According to Ajay Kedia, managing director of Kedia Commodities, Crude oil rose for the first time in five days as traders deemed yesterday`s 6.5% decline excessive and because of speculation OPEC may announce output cuts at its December meeting as demand slows. Also the U.S. markets opened yesterday there was a major selloff as stock markets around the world plummeted therefore a great support that major economies are in a crisis as a result of their financial markets which therefore is leading them have crippled demand on energy products.
Investors seeing this chaos happen, right away started to flee the crude oil markets causing prices to fall heavily recording an eight- month low, he added.

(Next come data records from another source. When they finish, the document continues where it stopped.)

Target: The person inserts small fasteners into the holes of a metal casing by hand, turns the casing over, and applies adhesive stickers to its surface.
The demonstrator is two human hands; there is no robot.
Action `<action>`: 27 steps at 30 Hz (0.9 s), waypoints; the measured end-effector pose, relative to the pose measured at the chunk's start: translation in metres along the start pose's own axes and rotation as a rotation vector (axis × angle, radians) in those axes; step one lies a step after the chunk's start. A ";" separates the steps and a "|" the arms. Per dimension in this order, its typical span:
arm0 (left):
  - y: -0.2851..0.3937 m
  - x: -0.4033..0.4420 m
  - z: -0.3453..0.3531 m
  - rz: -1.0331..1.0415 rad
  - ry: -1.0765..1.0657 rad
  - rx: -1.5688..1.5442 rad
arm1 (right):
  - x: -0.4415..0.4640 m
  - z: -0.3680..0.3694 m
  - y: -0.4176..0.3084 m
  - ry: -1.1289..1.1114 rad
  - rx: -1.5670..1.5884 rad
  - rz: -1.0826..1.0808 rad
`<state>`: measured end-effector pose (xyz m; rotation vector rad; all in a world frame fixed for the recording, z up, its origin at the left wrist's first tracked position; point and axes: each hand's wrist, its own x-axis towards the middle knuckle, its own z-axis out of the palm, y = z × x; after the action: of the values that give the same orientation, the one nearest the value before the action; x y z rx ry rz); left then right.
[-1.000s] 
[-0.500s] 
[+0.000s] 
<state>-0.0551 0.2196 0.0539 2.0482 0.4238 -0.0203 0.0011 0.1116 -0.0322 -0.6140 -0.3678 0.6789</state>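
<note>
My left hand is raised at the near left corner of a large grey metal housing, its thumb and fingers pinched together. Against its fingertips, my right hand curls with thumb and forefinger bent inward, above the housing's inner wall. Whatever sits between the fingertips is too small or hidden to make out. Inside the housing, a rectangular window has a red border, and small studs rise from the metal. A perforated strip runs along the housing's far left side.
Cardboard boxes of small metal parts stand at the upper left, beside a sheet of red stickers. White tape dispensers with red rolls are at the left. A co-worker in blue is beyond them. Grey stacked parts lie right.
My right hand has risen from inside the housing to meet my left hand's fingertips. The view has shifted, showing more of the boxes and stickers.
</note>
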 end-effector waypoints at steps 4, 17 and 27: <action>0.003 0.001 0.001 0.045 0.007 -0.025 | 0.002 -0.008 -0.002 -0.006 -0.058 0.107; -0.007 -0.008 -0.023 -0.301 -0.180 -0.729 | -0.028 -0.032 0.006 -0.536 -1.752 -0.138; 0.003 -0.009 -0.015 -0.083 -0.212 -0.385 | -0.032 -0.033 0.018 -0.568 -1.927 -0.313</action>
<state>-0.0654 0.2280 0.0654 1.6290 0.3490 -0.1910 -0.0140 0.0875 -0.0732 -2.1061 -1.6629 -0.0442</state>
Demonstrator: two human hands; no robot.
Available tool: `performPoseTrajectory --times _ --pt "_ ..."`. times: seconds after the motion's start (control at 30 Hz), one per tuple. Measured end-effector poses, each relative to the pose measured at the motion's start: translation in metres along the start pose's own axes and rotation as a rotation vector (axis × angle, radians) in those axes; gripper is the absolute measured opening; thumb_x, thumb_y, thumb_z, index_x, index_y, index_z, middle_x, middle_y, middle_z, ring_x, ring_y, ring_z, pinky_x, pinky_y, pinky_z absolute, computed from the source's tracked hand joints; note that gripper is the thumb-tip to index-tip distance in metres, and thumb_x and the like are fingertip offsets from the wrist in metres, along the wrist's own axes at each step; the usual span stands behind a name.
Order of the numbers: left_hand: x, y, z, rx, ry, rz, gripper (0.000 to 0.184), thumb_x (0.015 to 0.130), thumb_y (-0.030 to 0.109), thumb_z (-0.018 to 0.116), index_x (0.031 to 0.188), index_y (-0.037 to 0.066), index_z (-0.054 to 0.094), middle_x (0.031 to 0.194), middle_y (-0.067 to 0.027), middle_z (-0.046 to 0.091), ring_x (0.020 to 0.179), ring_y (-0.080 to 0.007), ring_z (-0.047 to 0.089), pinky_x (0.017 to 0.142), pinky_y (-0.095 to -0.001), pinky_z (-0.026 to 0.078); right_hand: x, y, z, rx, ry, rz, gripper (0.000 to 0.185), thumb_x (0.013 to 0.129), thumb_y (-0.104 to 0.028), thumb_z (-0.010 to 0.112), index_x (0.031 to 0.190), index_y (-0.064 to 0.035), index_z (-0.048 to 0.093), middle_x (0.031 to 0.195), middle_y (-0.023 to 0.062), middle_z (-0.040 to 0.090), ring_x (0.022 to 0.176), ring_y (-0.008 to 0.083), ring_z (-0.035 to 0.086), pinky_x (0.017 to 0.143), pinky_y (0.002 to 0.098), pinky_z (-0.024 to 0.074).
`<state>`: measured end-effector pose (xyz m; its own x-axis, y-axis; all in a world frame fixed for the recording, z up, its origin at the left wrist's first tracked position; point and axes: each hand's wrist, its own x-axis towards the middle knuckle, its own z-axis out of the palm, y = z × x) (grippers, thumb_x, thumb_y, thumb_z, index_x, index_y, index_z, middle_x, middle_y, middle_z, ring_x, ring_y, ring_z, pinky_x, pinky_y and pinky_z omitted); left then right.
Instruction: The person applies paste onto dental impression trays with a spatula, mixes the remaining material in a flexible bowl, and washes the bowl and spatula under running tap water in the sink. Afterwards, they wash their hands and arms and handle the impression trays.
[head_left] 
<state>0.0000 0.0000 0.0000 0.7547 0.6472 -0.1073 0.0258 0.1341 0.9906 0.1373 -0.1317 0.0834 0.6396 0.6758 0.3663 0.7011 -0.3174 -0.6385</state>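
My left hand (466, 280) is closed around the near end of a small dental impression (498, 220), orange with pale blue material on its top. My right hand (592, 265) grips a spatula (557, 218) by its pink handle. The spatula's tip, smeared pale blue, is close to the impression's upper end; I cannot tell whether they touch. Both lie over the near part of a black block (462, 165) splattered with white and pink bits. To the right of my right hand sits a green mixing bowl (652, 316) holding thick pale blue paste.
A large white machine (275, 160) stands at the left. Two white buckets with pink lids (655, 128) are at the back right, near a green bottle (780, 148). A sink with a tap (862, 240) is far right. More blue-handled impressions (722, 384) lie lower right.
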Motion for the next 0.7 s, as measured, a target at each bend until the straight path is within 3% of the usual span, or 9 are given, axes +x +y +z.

The market moved toward the suggested levels that are USD 85.10 a barrel. However the black gold was heavily oversold which stimulated a short term upside correctional wave; even with the rise towards the resistance till USD 91.20 - 93.70 can be witnessed.
However, a move anywhere below USD 85 will cause heavy selling as this is the important level after February dip and support below this is at USD 81.80, 78.60 & 75.40 level. As long as crude prices are below USD 100 mark the prices can be expected to go below USD 75, reasoning up holes the recession phase that is being experienced by the US Market coupled with the low demand from Chinese and Asian markets.
With an expectation bearish trend, Kedia recommended taking short position COMMEX oil futures at USD 91.50-92 keeping stop loss above Rs 93.50 and target of Rs 89.20-86.60. He also suggested selling in MCX Crude oil futures at Rs 4,380-4,400 keeping stop loss above Rs 4,480 and target of Rs 4,326-4,280-4,265 a bbl.